New farmers markets hope to grow on people

By Kevin Beese Staff Reporter

Please don’t squeeze the cherries — or anything else, for that matter.

Area residents are finding a different kind of farmers markets as the annual spring and summer outdoor selling posts begin to open.
The biggest change is that the open-air markets are going from a home for the meanderers to mission-driven environments.

“This season, farmers markets are transitioning from community gathering spaces to transaction-based markets, or IN-and-OUT Markets,” the Illinois Farmers Market Association said in posting customer guidelines for the 2020 season.

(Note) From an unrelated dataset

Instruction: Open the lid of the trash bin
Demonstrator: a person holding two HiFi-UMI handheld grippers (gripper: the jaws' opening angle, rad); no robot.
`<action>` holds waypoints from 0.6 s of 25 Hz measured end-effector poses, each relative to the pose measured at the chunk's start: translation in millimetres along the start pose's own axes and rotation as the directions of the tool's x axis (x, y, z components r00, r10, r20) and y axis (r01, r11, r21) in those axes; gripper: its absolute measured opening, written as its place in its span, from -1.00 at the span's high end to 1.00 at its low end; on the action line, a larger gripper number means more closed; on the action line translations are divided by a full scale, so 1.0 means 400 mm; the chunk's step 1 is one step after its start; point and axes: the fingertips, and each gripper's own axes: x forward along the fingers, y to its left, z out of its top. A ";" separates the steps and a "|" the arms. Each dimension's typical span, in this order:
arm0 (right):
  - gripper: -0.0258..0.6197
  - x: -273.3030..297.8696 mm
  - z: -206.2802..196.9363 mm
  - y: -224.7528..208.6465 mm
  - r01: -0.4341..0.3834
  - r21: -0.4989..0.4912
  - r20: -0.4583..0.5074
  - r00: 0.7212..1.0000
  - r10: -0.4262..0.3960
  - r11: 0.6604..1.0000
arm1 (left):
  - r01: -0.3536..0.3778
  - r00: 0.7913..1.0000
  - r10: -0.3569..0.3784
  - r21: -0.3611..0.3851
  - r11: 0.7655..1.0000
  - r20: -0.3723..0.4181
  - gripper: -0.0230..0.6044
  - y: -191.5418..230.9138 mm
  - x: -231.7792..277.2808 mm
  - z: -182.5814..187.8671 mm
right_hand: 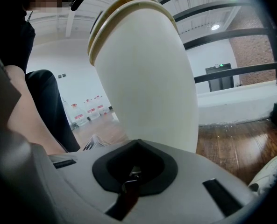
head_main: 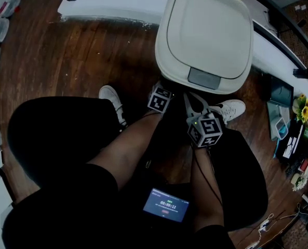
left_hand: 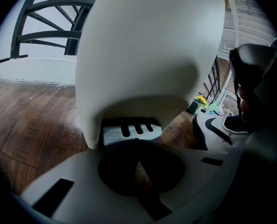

“Farmers markets are going to look different this year,” said Natalie Kenny Marquez, president of the association. “… They are going to be less activity centers and more essential businesses where you go and get groceries.”

She said the rules will vary per individual market, but shoppers should not be surprised to see:

  • All participants being expected to wear gloves and masks.
  • One-way rows.
  • Space requirements between shoppers and more space between vendors.
  • Signs to not touch anything. “It could be a line not to cross. It could be chalk marks where to stand, but there will be a barrier between vendors and shoppers,” Kenny Marquez said.
  • Rules asking people to not eat on site and recommendations to take their items home and wash them before using.

“There might be a few less vendors too,” Kenny Marquez said. “Markets need more space.”

Julie Jason, who oversees both the Grayslake Farmers Market and the East Grand Artisans & Farmers Market in Gurnee, said the Grayslake event has eliminated its area for children’s activities, as well as business marketers and non-profit groups.

“We needed to broaden our footprint,” Jason said.

She said by the time the Grayslake market opens June 3, she expects residents to be accustomed to the new guidelines.

“We’ve got test cases being run by those spring markets in operation,” Jason said. “By the time Grayslake joins in for the summer, the guidelines will be the new normal.”

She noted that Grayslake, which normally runs a 37-week farmers market, scratched the spring dates from its calendar when COVID-19 concerns ramped up.

“We usually operate in the spring, but we decided not to have the market for public safety,” Jason said. “Some people said we should have had it because they would prefer being at an outdoor market compared to being in a grocery store,” Jason said. “Then there were others who said we should stay home and be safe.”

She said people on both sides of the issue understood why the decision was made to forego the spring weeks of the market. Jason said she thinks people will also abide by the new guidelines.

“The overall goal is that we want vendors, the community and the shoppers to be safe,” Jason said.

She said that so far, the Grayslake market, which is run by a nonprofit group, is at full capacity for vendors.

“They’re anxious to get their product to market,” Jason said.

As for the Gurnee market she also oversees, Jason said the event is still up in the air.

“That market is sponsored by the village and the village will make the decision on that,” Jason said. “They will tell me when a decision is made. Everything is under consideration, even canceling the market as a safety precaution.”

The Gurnee market is normally the third Sunday of the month from July through October.

Jason said a set of guidelines has already been issued for the Grayslake market.

“Do not bring kids. Do not bring dogs. Keep social distance. You can’t touch things,” Jason said. “People are encouraged to preorder and prepay.”

Leslie Cahill with the Wheaton French Market said that hopes are to open the market in mid-May.

“Right now, we are working with our various community partners, including our partners at Wheaton (City Hall) to figure out the safe ways to open up our markets,” Cahill said. “The safety measures you are seeing spoken about in the media are the same sorts of measures that we will be taking at our market.”

She said the Wheaton market, as any farmers market in the state, is using the Illinois Farmers Market Association guidelines as a basis for operations going forward.

IFMA’s Natalie Kenny Marquez said there could be a bit of an adjust period for some regular farmers market patrons.

“It might take a little while to get used to what you are seeing,” said Kenny Marquez, who oversaw Urban’s Market at the Square for five seasons, and now runs Grow Marketing and Communications in Champaign.

She said farmers markets are a great opportunity to support local businesses and provide people concerned about transmission of the coronavirus an avenue.

“Less hands touch the product on the way to the consumer,” Kenny Marquez said.

She said most farmers markets in the state are going forward despite the pandemic.

“I know a couple were pushed back a week or two because they are looking at how to make it happen with all the guidelines they have to follow,” Kenny Marquez said. “So, it may be on the starting day people are used to, but the markets are still happening.”

She expects people to be able to adapt to the new normal at farmers markets, noting people have been doing some of the things for a while now at grocery stores.

Kenny Marquez said market patrons using cash may see their bill rounded up or down to eliminate the touching back and forth between vendors and customers.

She said checking to see if a certain farmer offers preorders and curbside pickup is another proactive step that market patrons can take.

“We want to stress the in-and-out component, people going and getting what they need,” Kenny Marquez said.

The IFMA president said the farmers she has talked with are ready to get the open-air markets going.

“They are excited to be there. It is where some of them make most of their money,” she said.